SAM homing in on an F-4 over North Viet Nam
It's hard for me to imagine it. Becoming  carrier-qualified and then going to war in an unforgiving beast like the F4J, attacking the enemy, bombing heavily defended bridges, flying close air support down in the mud where even small arms fire could take you out, evading anti-aircraft fire and surface-to-air missiles, dueling MiG fighters....  
And the idea of being shot down, captured by the enemy--assuming you survived--and tortured if not beaten to death, as so many of our men were:  How could you fly missions knowing that risk was there every time you flew?

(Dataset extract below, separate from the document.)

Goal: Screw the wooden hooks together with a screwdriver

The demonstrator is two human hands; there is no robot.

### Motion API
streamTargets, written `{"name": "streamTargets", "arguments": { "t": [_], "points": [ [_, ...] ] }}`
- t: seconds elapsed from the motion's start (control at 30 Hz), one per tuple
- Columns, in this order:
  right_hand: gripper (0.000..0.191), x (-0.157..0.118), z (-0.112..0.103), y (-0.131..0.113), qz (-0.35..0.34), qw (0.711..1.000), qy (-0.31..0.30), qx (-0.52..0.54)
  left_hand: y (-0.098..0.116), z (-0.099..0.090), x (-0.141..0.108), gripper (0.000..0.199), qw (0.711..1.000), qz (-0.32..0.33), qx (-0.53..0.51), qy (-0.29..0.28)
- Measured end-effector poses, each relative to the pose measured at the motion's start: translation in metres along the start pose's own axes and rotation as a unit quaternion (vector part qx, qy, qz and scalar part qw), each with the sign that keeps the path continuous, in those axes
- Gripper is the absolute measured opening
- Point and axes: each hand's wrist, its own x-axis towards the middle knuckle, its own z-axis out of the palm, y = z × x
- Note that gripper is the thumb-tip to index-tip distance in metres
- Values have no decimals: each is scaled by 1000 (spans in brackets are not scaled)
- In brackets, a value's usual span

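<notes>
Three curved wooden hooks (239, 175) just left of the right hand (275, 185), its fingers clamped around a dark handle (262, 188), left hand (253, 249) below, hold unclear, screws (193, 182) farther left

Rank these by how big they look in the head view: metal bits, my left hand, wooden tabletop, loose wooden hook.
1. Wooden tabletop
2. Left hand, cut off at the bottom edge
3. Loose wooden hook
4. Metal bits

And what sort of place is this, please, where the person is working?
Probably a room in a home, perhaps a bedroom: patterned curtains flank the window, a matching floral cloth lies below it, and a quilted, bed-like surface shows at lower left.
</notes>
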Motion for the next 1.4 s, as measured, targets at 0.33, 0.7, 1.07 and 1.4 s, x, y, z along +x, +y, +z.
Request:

I don't understand how you could manage that not once, not twice, not dozens or scores of times, but more than a hundred missions over enemy territory.
My dad flew combat missions against the enemy during the North Vietnamese Easter Offensive in 1972, participated in the Christmas bombing of North Vietnam when our guys went "downtown" and
SAM exploding under an F-4 and setting it on fire.
bombed Hanoi--inflicting so much damage that the communists finally agreed to peace (not that it lasted all that long).
And you know what?  He never mentioned any of this to us kids growing up.  In fact, he never said much about it, even when I asked in later years.  He'd just tell some funny stories or talk about technical issues, discuss the flying characteristics of the airplane.That sort of thing.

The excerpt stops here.